Wenn ich dann aber mir selbst wieder vernünftig zureden, mir bedeuten wollte, daß dergleichen Wunder nicht mehr geschehen, daß diese schönen Geschichten, alle mir zum Vergnügen ersonnen, und kein Fünkchen Wahrheit dabei wäre, wie betrübte mich das! weinen hätte ich mögen, daß mir sogar keine Hoffnung bleiben sollte, nur einmal, nur ein Einzigesmal eine Fee, wäre es auch nur von weitem, zu sehen.

Ich war nun aber in dieser Zeit einmal bestimmt, der Mährchenwelt zu verfallen, denn ein Ungefähr, ich weiß selbst nicht mehr welches, spielte die unvergleichlichen Contes de ma mère L’oie mir in die Hände. Das unscheinbarste Büchlein von der Welt, ein Duodez auf grauem Löschpapier, die holprichste deutsche Uebersetzung kolonnenartig neben dem französischen Originale, so schlecht als möglich abgedruckt, und jedem Mährchen ein ganz kleiner Kupferstich, eine Hauptscene aus demselben darstellend, beigegeben.

Welch ein Fund war das!

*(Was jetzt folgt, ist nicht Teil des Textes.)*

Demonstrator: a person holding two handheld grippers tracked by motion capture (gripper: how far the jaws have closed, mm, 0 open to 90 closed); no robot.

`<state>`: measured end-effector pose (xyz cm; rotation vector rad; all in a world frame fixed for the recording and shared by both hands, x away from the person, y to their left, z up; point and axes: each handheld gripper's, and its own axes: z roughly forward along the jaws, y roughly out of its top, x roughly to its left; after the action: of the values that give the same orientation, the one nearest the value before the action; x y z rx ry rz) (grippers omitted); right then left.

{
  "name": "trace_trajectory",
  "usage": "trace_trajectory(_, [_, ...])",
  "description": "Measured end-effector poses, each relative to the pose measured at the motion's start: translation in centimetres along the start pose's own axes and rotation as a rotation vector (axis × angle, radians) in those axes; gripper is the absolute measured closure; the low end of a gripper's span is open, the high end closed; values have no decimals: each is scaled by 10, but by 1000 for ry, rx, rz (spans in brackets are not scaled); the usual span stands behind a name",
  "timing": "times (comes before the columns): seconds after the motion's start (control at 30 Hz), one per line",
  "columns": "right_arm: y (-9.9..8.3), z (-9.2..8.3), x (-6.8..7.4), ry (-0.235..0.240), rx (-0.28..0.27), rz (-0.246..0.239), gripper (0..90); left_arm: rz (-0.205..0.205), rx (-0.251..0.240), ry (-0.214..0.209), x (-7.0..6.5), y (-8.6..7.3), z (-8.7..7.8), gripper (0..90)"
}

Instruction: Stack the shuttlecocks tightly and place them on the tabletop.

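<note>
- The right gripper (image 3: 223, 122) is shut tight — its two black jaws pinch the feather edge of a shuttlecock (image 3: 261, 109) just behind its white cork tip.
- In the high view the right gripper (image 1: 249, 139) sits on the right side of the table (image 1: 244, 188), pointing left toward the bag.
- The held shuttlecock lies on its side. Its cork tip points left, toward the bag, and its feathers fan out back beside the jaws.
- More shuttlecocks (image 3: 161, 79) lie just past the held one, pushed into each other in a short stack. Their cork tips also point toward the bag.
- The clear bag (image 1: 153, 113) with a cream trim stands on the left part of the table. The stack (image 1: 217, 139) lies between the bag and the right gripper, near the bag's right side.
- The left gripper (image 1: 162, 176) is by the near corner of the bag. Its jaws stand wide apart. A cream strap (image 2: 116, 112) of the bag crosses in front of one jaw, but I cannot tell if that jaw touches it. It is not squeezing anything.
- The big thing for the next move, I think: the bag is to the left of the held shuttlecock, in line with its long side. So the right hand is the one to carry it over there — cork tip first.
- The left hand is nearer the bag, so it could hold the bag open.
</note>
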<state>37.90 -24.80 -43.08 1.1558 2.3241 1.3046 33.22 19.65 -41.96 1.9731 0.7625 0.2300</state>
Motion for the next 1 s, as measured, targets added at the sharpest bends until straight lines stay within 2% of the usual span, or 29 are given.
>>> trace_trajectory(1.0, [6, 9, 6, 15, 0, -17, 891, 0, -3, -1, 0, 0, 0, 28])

Kein eifriger Philologe [149] kann über die seltenste und prachtvollste Ausgabe eines alten Klassikers größere Freude empfinden, als ich über diesen Schatz. Das waren ganz andere Märchen, als die im Magazin des enfants, und wie erzählt! Von Blaubart, der auf einem der Kupferchen abgebildet ist, wie er seine arme Frau, die er bei ihren Locken gepackt hält, mit einem Säbel, zweimal so lang als er selbst, enthaupten will, wandte ich mit Grausen mich ab, aber die kluge Prinzessin Finette, mit ihrem gläsernen Spinnrad, und die allerliebste Cendrillon, mit dem gläsernen Schuh, und klein Däumchen mit seinen sieben nichtsnutzigen Brüdern, und Prinz Rikett mit dem Zopf, wie entzückten sie mich! Vor Allen aber der gestiefelte Kater, ihm zu Ehren hieß das ganze Buch das Katzenbuch, bis ich sogar den eigentlichen Titel desselben darüber vergaß. Chat botté[2] war mein allen vorgezogener Held, durch den in einem verborgenen Winkelchen meines Herzens sogar Mucius Scävola und Cincinnatus in Schatten gestellt wurden.